• **Problem description**
Set down the full listing below word for word; pictures stay out of the copy.

• **Data segment**

- - - - - - -

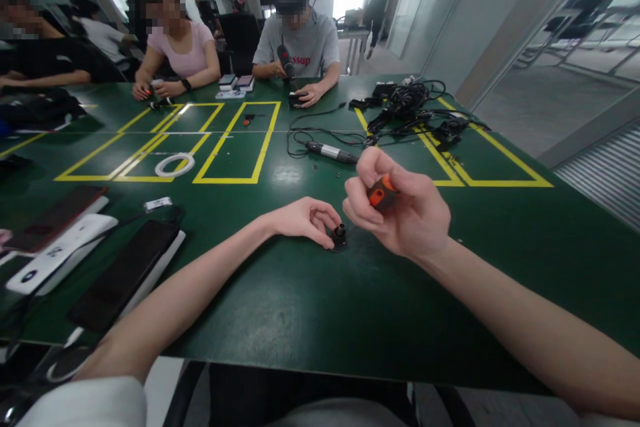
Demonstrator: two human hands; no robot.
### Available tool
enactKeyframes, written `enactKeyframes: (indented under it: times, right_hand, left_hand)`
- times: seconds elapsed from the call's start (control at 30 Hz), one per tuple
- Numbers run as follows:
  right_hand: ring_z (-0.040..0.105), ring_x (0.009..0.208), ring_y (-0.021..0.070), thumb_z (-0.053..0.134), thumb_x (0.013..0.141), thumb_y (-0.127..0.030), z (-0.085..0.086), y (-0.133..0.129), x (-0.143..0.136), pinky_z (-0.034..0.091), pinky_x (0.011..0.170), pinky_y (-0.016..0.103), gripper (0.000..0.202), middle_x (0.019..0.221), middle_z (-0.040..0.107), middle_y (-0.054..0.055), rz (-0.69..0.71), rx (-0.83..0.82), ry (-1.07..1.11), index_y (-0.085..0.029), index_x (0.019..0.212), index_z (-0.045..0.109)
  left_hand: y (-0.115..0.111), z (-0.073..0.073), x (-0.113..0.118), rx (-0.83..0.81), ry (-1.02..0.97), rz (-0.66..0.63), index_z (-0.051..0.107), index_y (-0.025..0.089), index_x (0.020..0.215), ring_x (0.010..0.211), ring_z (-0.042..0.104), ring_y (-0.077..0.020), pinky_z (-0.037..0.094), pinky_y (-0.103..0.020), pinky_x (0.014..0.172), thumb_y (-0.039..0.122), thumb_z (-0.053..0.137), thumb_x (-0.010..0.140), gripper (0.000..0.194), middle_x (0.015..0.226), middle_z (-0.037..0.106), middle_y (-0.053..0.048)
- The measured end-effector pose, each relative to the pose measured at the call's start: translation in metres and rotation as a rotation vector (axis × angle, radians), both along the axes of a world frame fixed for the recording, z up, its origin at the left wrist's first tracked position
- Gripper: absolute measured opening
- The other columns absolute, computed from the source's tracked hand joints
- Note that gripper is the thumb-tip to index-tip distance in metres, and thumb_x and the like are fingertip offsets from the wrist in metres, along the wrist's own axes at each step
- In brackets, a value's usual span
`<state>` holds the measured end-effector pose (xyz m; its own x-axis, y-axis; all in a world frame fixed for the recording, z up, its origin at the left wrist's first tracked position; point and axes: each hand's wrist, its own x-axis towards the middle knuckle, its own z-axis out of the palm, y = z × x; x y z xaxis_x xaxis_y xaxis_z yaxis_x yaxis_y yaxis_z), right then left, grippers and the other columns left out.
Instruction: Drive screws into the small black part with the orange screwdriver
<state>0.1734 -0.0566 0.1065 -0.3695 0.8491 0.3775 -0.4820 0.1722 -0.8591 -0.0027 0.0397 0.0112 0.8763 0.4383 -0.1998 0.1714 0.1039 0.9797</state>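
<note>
My left hand [307,220] rests on the green table with thumb and fingertips closed around a small black round part [339,236]. A short metallic piece sticks up from that part, and it stands on the table top. Above and to the right of it, my right hand [410,207] is raised, its fingers wrapped around an orange-and-grey screwdriver [383,193]. Only the handle end shows; the shaft is hidden from me. The two hands are apart, with the screwdriver held clear of the black part.
Beyond my hands lies a black-and-silver electric screwdriver [330,151] with its cord. Tangled black cables [407,107] are heaped at the back right. A white tape roll [175,165], power strip [63,253] and phone [125,273] are on the left. People sit across the table.
</note>
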Motion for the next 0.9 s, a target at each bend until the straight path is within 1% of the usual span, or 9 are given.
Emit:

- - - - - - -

• **Finished task**
Demonstrator: two human hands; no robot.
### Available tool
enactKeyframes, written `enactKeyframes: (indented under it: times, right_hand, left_hand)`
- times: seconds elapsed from the call's start (control at 30 Hz), one per tuple
- Numbers run as follows:
  right_hand: ring_z (-0.040..0.105), ring_x (0.009..0.208), ring_y (-0.021..0.070), thumb_z (-0.053..0.134), thumb_x (0.013..0.141), thumb_y (-0.127..0.030), z (-0.085..0.086), y (-0.133..0.129), x (-0.143..0.136), pinky_z (-0.034..0.091), pinky_x (0.011..0.170), pinky_y (-0.016..0.103), gripper (0.000..0.202), middle_x (0.019..0.221), middle_z (-0.040..0.107), middle_y (-0.054..0.055), rz (-0.69..0.71), rx (-0.83..0.82), ry (-1.07..1.11), index_y (-0.085..0.029), index_x (0.019..0.212), index_z (-0.045..0.109)
  left_hand: y (-0.115..0.111), z (-0.073..0.073), x (-0.113..0.118), rx (-0.83..0.81), ry (-1.02..0.97), rz (-0.66..0.63), index_z (-0.051..0.107), index_y (-0.025..0.089), index_x (0.020..0.215), ring_x (0.010..0.211), ring_z (-0.042..0.104), ring_y (-0.077..0.020), pinky_z (-0.037..0.094), pinky_y (-0.103..0.020), pinky_x (0.014..0.172), thumb_y (-0.039..0.122), thumb_z (-0.053..0.137), thumb_x (-0.010..0.140), gripper (0.000..0.194), middle_x (0.015..0.226), middle_z (-0.037..0.106), middle_y (-0.053..0.048)
- The measured end-effector pose, each relative to the pose measured at the call's start: translation in metres and rotation as a rotation vector (axis × angle, radians), both along the axes of a world frame fixed for the recording, z up, its origin at the left wrist's first tracked position
- Gripper: absolute measured opening
- The other columns absolute, computed from the source's tracked hand joints
- Note that gripper is the thumb-tip to index-tip distance in metres, and thumb_x and the like are fingertip offsets from the wrist in metres, along the wrist's own axes at each step
- In brackets, a value's usual span
`<state>` holds the measured end-effector pose (xyz m; its own x-axis, y-axis; all in a world frame fixed for the recording, z up, its origin at the left wrist's first tracked position; point and axes: each hand's wrist, its own x-axis towards the middle knuckle, its own z-axis out of the palm, y = z × x; x y z xaxis_x xaxis_y xaxis_z yaxis_x yaxis_y yaxis_z), right then left, grippers and the other columns left out.
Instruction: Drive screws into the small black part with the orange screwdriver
<state>0.1734 -0.0566 0.1065 -0.3695 0.8491 0.3775 -0.4820 0.1722 -0.8591 -0.0027 0.0397 0.0112 0.8763 0.4383 -0.1998 0.1714 0.1039 0.9797</state>
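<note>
My left hand [307,220] rests on the green table with thumb and fingertips closed around a small black round part [339,236]. A short metallic piece sticks up from that part, and it stands on the table top. Above and to the right of it, my right hand [410,207] is raised, its fingers wrapped around an orange-and-grey screwdriver [383,193]. Only the handle end shows; the shaft is hidden from me. The two hands are apart, with the screwdriver held clear of the black part.
Beyond my hands lies a black-and-silver electric screwdriver [330,151] with its cord. Tangled black cables [407,107] are heaped at the back right. A white tape roll [175,165], power strip [63,253] and phone [125,273] are on the left. People sit across the table.
</note>
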Motion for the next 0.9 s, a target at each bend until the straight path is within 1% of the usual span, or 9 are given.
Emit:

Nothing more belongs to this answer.